What you should do: Return every line from the records below that has the word "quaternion".

Entries provided:

[Start of Attachment]

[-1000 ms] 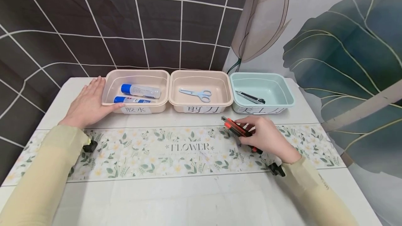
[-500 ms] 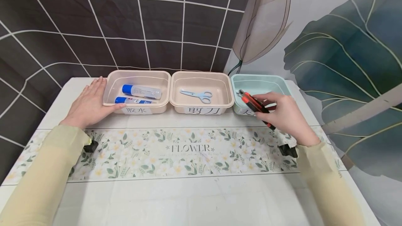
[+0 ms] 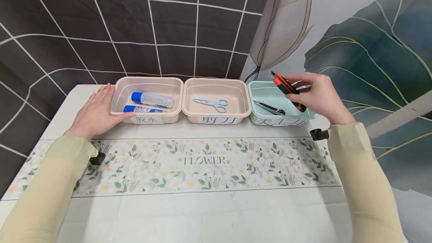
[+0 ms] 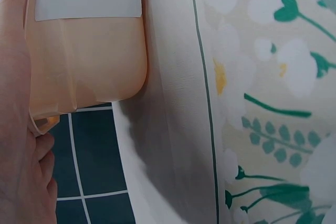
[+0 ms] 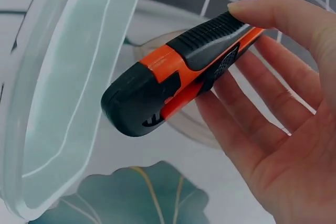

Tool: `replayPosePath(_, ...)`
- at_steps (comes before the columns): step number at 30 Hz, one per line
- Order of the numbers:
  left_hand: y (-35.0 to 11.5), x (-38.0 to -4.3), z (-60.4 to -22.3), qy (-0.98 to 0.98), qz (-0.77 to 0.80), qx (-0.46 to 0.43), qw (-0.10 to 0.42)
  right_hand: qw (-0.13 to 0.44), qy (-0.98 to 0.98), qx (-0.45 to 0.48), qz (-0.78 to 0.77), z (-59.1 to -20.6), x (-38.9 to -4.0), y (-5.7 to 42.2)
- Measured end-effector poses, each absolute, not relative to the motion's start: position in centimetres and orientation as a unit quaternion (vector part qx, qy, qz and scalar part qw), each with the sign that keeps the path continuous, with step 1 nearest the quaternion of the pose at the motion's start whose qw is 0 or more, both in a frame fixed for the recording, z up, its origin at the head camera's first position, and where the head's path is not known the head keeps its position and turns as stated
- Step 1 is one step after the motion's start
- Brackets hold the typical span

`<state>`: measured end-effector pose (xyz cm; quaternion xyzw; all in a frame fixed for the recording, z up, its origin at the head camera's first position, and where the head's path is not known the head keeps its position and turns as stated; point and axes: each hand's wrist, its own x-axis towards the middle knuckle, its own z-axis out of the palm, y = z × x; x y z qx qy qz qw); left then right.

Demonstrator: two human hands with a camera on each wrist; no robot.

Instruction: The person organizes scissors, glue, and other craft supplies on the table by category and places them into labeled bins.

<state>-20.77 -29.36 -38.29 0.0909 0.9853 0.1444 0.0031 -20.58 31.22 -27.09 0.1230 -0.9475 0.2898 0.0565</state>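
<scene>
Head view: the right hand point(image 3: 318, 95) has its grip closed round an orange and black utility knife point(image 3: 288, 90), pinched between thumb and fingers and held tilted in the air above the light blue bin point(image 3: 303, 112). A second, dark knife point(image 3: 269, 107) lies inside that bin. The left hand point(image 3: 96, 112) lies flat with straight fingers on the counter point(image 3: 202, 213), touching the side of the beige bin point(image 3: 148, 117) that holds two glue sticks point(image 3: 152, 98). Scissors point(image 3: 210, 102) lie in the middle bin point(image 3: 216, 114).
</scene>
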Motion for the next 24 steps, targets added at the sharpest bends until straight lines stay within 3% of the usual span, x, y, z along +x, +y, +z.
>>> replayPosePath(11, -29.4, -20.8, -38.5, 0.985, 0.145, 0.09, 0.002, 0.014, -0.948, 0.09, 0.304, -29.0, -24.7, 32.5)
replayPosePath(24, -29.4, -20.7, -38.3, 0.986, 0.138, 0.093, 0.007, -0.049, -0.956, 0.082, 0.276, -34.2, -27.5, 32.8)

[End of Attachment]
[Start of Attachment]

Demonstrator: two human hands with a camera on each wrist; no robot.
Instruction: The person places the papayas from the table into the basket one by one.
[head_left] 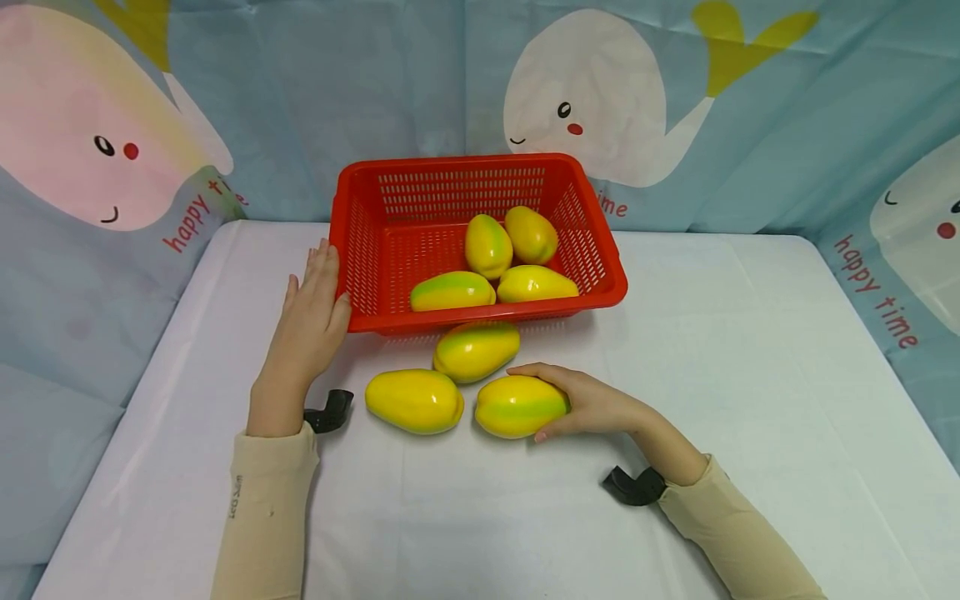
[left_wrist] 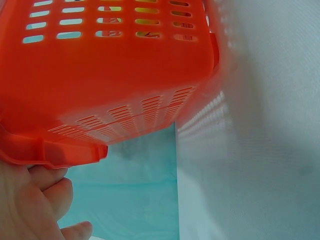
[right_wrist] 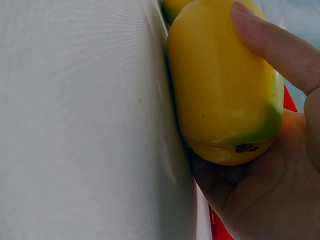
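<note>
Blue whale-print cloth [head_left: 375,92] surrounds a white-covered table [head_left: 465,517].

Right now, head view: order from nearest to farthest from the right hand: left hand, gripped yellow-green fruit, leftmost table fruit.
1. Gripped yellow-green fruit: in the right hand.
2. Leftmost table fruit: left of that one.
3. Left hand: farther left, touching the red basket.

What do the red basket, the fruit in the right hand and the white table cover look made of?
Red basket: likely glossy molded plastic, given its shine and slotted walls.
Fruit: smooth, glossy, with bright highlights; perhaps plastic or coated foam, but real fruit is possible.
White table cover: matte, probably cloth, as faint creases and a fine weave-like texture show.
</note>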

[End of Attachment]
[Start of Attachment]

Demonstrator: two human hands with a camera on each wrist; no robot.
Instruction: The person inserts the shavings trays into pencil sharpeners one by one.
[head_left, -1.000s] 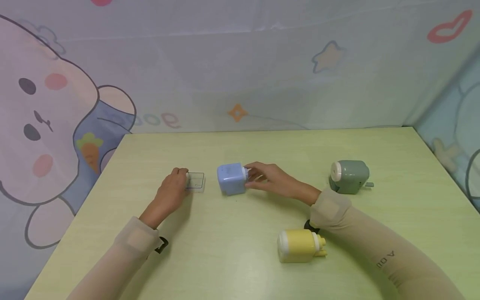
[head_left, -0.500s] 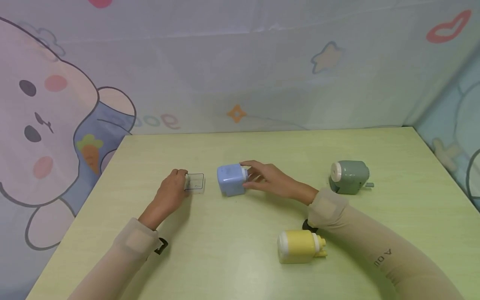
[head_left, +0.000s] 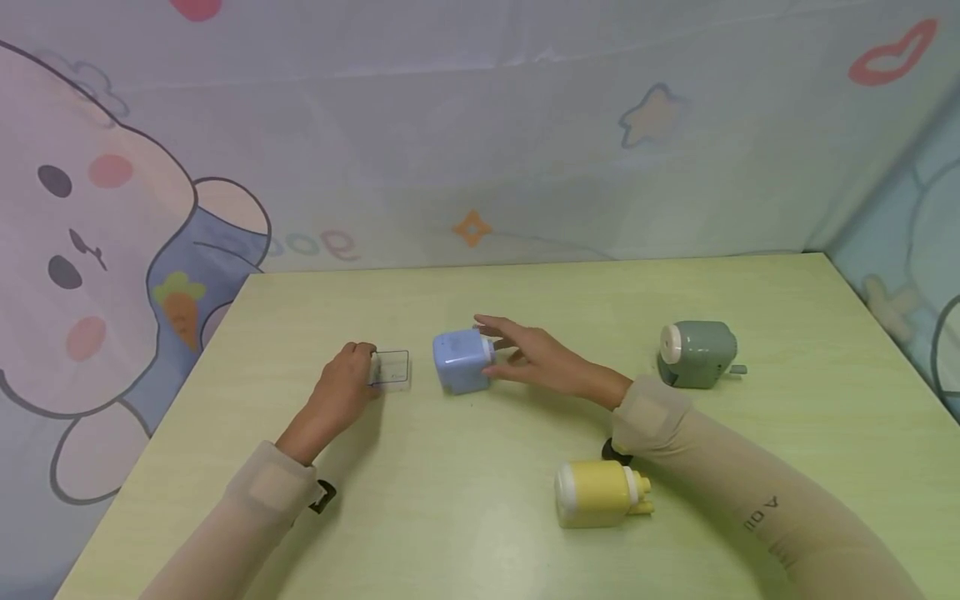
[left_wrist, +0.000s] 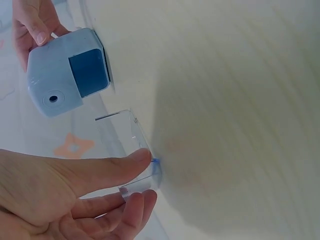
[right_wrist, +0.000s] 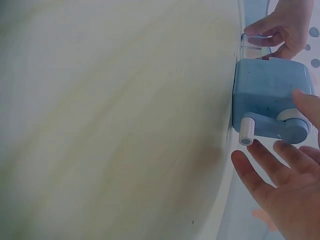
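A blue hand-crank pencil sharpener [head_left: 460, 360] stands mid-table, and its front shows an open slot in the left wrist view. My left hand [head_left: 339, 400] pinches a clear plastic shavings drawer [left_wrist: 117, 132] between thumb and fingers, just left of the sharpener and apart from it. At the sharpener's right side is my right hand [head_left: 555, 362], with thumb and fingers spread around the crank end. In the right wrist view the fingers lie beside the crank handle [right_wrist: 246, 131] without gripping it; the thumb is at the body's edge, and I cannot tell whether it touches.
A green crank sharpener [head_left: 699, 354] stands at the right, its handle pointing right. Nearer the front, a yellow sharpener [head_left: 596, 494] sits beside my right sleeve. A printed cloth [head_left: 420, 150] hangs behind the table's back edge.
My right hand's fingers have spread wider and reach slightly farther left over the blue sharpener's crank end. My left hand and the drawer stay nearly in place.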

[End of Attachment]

Result for this exercise:
- Measured end-effector poses, each absolute, not relative to the motion's start: position in centimetres and orientation as a unit quaternion (vector part qx, qy, qz and scalar part qw), each with the sign that keeps the path continuous, with step 1 nearest the quaternion of the pose at the motion's start whose qw is 0 or more, both in a frame fixed for the recording, z up, its origin at the head camera's first position, and where the head's path is not known the head keeps its position and turns as stated
`<state>`: measured end-effector pose (xyz cm; quaternion xyzw; all in a frame fixed for the recording, z up, its origin at the head camera's first position, and where the head's path is not known the head keeps its position and turns as stated; point and axes: each hand's wrist, its own x-axis towards the middle knuckle, its own z-axis out of the palm, y = z × x; x y z qx qy qz qw); left then right.

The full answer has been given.